Start of Block

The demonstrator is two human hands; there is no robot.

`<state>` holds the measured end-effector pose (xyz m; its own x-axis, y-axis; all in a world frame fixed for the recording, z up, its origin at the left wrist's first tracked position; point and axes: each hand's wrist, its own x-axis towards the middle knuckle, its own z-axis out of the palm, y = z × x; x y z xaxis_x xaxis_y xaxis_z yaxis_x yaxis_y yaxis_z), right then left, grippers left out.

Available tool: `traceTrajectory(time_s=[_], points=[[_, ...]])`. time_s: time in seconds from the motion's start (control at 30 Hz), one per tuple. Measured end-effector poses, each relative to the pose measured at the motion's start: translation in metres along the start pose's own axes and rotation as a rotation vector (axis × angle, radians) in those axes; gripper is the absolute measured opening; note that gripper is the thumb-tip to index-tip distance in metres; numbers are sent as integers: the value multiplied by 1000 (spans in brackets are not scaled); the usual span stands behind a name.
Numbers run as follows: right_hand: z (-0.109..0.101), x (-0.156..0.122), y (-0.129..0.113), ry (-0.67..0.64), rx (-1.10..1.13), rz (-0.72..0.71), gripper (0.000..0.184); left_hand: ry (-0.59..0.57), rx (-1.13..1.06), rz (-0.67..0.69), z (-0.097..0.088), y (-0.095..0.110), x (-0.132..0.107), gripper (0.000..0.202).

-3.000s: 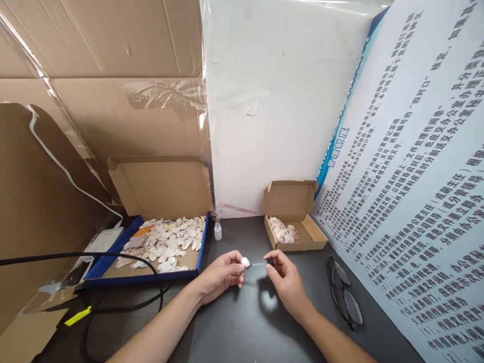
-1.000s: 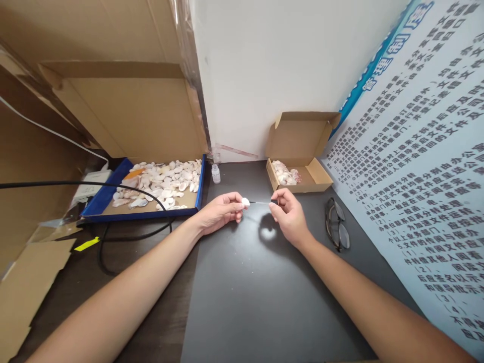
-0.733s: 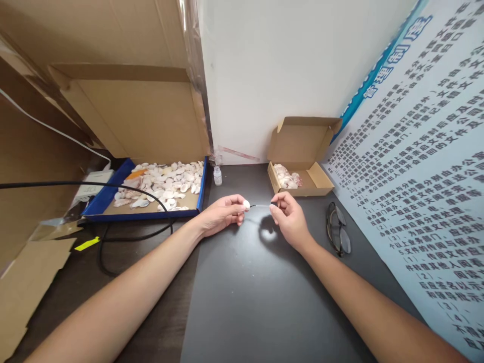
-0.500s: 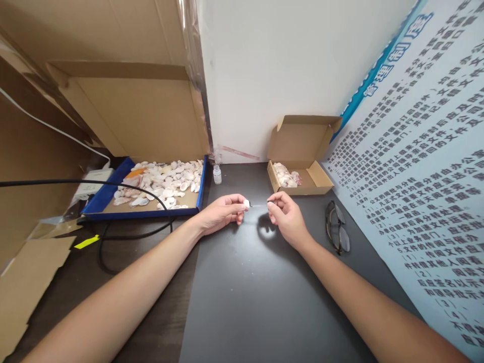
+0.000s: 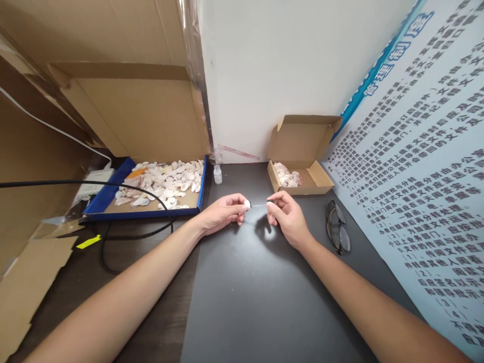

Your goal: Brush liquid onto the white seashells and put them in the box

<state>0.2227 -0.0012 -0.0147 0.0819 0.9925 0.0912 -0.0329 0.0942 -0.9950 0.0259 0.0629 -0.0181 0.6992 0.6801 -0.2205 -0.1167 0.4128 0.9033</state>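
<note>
My left hand (image 5: 223,214) pinches a small white shell (image 5: 247,204) between thumb and fingers, just above the dark mat (image 5: 260,297). My right hand (image 5: 287,219) is closed on a thin tool (image 5: 264,203) with a dark end; its fine tip points left and reaches the shell. Both hands hover close together at the middle of the mat. A blue-rimmed tray (image 5: 104,199) with several pale shells lies behind my left hand. A small open cardboard box (image 5: 319,176) with a few shells sits behind my right hand.
A tiny clear bottle (image 5: 217,174) stands by the tray's right corner. Folded glasses (image 5: 338,233) lie at the mat's right. A black cable (image 5: 113,237) loops on the left by a yellow tag (image 5: 87,242). Cardboard walls and a printed board (image 5: 416,166) enclose the desk.
The camera view has dropped and closed in since the oldest frame. My right hand has drifted slightly left, bringing the tool closer to the shell. My left hand keeps its pinch.
</note>
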Motion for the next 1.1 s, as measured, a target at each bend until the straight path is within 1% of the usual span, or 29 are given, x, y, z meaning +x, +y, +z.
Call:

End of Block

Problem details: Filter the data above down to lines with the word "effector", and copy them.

Answer section:
`<state>` holds the measured end-effector pose (xyz m; its own x-axis, y-axis; all in a world frame fixed for the recording, z up, its origin at the left wrist's first tracked position; point and axes: each hand's wrist, its own x-axis towards the middle knuckle, its own z-axis out of the palm, y = z × x; x y z xaxis_x xaxis_y xaxis_z yaxis_x yaxis_y yaxis_z), right then left, grippers left out.
Available tool: `traceTrajectory(time_s=[_], points=[[_, ...]])`. time_s: time in seconds from the motion's start (control at 30 Hz), one per tuple. Measured end-effector poses, each relative to the pose measured at the motion's start: translation in metres along the start pose's own axes and rotation as a rotation vector (axis × angle, radians) in those axes; gripper is the absolute measured opening; note that gripper is the thumb-tip to index-tip distance in metres; numbers are sent as integers: the value multiplied by 1000 (spans in brackets are not scaled); the usual span stands behind a name.

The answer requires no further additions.